- Born: 8 November 1999 (age 26) Toronto, Ontario, Canada

Gymnastics career
- Discipline: Rhythmic gymnastics
- Country represented: Canada
- Club: Jusco RSG
- Head coach: Stefka Moutafchieva
- Medal record
Gymnastics
Representing Canada
Commonwealth Games
| Silver medal – second place | 2018 Gold Coast | Individual all-around |
Pan American Games
| Silver medal – second place | 2019 Lima | Ball |
| Silver medal – second place | 2019 Lima | Hoop |
Pacific Rim Championships
| Silver medal – second place | 2014 Everett | Team |
| Silver medal – second place | 2016 Everett | Team |
| Bronze medal – third place | 2016 Everett | Individual all-around |

= Katherine Uchida =

Canadian rhythmic gymnast

Katherine Uchida (born 8 November 1999) is a Canadian retired individual rhythmic gymnast. She is 2019 Canadian champion, and she won the silver medal in the all-around at the 2018 Commonwealth Games.

== Career ==
Uchida began gymnastics at age 6. She initially trained in artistic gymnastics, and she also took ballet lessons. While out with her brother, she saw a rhythmic gymnastics demonstration, and the gymnasts let her try the sport. She switched to rhythmic after this experience.

As a junior, Uchida participated in the 2014 Pacific Rim Championships, where she won a silver medal in the team event. Later in the year, she competed at the Pan American Championships and won bronze in the team event.

She joined the national team in 2015. At the 2015 World Championships, she competed with two apparatuses, clubs and ribbon. Around this time, she struggled with pain in her foot and ankle that was so severe that she struggled to walk. She was eventually diagnosed with having an extra bone in her ankle.

In 2016, at the Pacific Rim Championships, she won a silver medal in the team event and a bronze medal in the individual all-around. The next year, she competed in the all-around at the 2017 World Championships and placed 57th in qualifications.

In 2018, she had to cease training for a month due to a compression injury in her back. That year, she won a silver medal at the 2018 Commonwealth Games in the individual all-around event behind Diamanto Evripidou. She also qualified for three apparatus finals, placing 5th in both hoop and clubs and 8th in ribbon. At the World Championships, held in Sofia, Bulgaria, she placed 33rd in qualifications.

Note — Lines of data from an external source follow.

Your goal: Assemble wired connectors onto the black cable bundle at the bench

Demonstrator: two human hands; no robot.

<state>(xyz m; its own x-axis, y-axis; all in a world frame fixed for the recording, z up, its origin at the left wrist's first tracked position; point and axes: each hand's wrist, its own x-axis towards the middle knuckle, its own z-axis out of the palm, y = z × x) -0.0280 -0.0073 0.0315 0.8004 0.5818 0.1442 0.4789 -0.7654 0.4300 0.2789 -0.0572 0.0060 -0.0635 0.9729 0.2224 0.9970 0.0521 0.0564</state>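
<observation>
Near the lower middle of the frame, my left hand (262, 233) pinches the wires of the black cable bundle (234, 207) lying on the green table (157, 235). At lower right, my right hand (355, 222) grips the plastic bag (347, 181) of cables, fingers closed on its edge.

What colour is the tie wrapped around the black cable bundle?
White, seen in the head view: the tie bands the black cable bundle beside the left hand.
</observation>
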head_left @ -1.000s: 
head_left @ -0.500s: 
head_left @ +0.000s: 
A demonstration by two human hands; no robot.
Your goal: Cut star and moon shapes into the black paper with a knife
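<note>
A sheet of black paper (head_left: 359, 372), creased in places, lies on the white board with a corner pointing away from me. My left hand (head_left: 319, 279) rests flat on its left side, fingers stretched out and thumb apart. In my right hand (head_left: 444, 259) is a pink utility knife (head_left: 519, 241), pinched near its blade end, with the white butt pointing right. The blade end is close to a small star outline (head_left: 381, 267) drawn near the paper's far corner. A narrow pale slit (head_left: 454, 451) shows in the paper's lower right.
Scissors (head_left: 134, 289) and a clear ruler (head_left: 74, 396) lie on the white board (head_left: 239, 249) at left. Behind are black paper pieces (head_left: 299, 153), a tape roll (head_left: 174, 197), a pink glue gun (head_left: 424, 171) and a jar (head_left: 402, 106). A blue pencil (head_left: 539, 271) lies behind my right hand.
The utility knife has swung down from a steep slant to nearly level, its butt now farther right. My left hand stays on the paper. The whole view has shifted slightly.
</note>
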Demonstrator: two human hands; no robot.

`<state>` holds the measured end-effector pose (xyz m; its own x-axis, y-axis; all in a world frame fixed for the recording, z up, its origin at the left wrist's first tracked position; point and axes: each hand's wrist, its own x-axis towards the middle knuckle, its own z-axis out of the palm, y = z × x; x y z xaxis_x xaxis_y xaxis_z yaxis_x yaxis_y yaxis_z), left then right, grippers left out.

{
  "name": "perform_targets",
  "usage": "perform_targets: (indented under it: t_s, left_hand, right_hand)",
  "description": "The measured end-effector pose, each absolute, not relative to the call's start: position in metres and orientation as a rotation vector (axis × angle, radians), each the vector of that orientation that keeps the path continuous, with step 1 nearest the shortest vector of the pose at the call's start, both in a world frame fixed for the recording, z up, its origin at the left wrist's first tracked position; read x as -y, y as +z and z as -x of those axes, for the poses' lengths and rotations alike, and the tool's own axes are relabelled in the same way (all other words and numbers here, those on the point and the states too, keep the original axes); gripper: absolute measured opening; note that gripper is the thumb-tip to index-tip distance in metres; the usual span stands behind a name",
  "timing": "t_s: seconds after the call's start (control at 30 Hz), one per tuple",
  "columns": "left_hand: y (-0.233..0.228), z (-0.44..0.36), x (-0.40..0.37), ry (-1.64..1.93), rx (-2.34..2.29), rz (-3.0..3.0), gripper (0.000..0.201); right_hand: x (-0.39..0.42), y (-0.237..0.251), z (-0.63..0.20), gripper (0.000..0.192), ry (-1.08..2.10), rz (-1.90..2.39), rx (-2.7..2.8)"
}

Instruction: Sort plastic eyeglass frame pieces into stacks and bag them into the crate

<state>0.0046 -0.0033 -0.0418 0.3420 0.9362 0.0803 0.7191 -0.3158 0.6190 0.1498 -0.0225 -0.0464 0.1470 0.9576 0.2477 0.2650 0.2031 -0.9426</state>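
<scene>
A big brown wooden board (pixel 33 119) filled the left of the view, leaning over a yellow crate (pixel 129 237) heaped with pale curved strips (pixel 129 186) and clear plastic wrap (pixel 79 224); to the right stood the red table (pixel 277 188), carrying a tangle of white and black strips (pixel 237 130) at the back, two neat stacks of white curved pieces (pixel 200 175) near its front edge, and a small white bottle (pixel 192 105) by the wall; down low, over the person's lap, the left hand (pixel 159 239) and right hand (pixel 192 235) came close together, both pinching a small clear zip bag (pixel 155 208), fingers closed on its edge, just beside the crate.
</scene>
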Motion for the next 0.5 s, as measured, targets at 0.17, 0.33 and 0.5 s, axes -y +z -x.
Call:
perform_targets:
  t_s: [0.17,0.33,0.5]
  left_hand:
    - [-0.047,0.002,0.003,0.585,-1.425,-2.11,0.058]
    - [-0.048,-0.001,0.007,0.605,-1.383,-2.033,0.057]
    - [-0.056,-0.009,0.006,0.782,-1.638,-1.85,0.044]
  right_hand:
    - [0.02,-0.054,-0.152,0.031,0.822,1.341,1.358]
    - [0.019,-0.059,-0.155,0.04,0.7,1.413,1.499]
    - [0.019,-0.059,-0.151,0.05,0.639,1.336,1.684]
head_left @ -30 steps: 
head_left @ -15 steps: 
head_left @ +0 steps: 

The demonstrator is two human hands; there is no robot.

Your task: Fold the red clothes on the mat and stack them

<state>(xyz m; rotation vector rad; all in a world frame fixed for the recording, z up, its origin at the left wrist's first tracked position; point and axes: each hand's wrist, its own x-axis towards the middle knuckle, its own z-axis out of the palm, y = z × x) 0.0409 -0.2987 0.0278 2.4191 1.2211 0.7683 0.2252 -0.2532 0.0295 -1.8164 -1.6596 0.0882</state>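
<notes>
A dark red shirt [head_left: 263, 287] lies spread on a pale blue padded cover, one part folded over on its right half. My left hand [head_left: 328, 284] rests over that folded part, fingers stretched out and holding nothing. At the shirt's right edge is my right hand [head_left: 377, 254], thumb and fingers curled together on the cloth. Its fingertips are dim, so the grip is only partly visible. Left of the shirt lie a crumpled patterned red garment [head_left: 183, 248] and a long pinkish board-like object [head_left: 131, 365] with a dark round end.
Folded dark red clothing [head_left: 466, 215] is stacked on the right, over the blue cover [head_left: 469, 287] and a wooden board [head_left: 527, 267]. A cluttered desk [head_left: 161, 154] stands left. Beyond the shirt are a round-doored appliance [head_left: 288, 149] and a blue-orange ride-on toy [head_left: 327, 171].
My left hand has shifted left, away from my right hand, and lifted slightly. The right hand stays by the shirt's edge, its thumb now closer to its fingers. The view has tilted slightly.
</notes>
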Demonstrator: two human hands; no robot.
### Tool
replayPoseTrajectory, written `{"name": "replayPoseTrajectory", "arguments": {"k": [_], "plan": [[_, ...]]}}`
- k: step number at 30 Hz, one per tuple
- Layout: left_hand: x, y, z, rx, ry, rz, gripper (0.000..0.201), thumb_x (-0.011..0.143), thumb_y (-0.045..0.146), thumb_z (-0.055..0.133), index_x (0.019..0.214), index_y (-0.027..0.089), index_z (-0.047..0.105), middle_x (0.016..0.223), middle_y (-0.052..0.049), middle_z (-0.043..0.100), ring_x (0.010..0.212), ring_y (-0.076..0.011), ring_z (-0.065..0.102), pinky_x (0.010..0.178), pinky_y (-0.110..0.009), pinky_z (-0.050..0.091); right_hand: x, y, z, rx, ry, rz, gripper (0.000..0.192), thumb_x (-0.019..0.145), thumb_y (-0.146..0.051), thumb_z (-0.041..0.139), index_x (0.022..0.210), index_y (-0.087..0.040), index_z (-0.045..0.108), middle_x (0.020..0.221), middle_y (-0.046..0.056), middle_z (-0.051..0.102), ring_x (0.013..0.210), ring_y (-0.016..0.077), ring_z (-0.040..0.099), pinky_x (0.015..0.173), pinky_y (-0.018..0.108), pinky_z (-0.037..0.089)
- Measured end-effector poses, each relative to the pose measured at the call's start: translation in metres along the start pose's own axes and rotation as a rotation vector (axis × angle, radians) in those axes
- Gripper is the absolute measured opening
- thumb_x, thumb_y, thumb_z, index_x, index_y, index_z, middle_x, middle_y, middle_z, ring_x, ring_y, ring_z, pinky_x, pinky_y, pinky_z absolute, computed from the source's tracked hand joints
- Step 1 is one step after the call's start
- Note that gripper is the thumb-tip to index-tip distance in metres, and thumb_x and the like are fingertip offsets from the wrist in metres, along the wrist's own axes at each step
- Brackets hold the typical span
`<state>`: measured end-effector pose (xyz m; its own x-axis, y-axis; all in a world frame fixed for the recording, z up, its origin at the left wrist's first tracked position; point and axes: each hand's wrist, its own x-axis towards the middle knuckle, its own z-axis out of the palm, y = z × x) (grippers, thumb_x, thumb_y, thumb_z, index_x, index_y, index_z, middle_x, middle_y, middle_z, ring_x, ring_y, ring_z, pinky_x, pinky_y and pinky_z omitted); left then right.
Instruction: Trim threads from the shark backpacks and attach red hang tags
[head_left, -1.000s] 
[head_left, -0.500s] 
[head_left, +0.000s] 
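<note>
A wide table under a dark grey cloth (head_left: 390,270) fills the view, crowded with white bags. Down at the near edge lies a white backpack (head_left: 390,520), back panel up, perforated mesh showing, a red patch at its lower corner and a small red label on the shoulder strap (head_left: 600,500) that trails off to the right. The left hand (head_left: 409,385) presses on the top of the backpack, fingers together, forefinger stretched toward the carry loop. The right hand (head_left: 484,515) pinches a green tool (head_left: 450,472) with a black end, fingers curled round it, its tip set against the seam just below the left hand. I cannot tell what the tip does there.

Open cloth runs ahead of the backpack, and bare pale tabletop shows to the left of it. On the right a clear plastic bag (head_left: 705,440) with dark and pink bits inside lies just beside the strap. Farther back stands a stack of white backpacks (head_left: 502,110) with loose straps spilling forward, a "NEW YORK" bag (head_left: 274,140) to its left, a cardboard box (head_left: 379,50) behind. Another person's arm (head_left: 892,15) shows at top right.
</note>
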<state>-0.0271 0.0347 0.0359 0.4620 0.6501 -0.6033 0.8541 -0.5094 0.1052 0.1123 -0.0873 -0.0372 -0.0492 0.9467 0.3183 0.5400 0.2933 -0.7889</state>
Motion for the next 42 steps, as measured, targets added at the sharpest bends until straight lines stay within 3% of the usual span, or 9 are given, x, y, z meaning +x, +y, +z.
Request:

The next year, Uchida became the Canadian national champion. She finished 5th in the all-around at the 2019 Pan American Games after making a mistake in her last routine; she expressed frustration about this result, saying "I literally let a medal slip out of my hands." However, in the apparatus finals, she regrouped to win two silver medals in the ball and hoop events. Uchida said afterward, "I was really disappointed after my performances in the all-around competition, so today, I was trying to forgive and forget, and that’s what I did." In September, she again placed 33rd in qualifications at the World Championships.

In 2020, Uchida had a hip injury. She hoped to compete at the 2020 Summer Olympics, which were delayed due to the COVID-19 pandemic. The year afterward, Gymnastics Canada refused to send a team to the last Olympic qualifier, the 2021 Pan American Championships, due to safety concerns because of the ongoing pandemic. While a team was not named, Uchida was likely to have been sent to attempt to qualify. Twelve gymnasts, including Uchida, took a case to the Sport Dispute Resolution Centre of Canada over the decision, asking that they be allowed to compete; however, their request was denied. Uchida did not compete at the national championships due to a back injury, but she went on to compete at the 2021 World Championships in Kitakyushu, Japan, where she finished 42nd in the qualification round.

== Personal life ==
Uchida has a brother who is an elite climber. She studied sociology and international relations at the University of Toronto. She was one of a number of gymnasts who visited the Hiroshima Peace Memorial Park in 2023 to promote peach through sports. One of her relatives died in the atomic bombings of Hiroshima.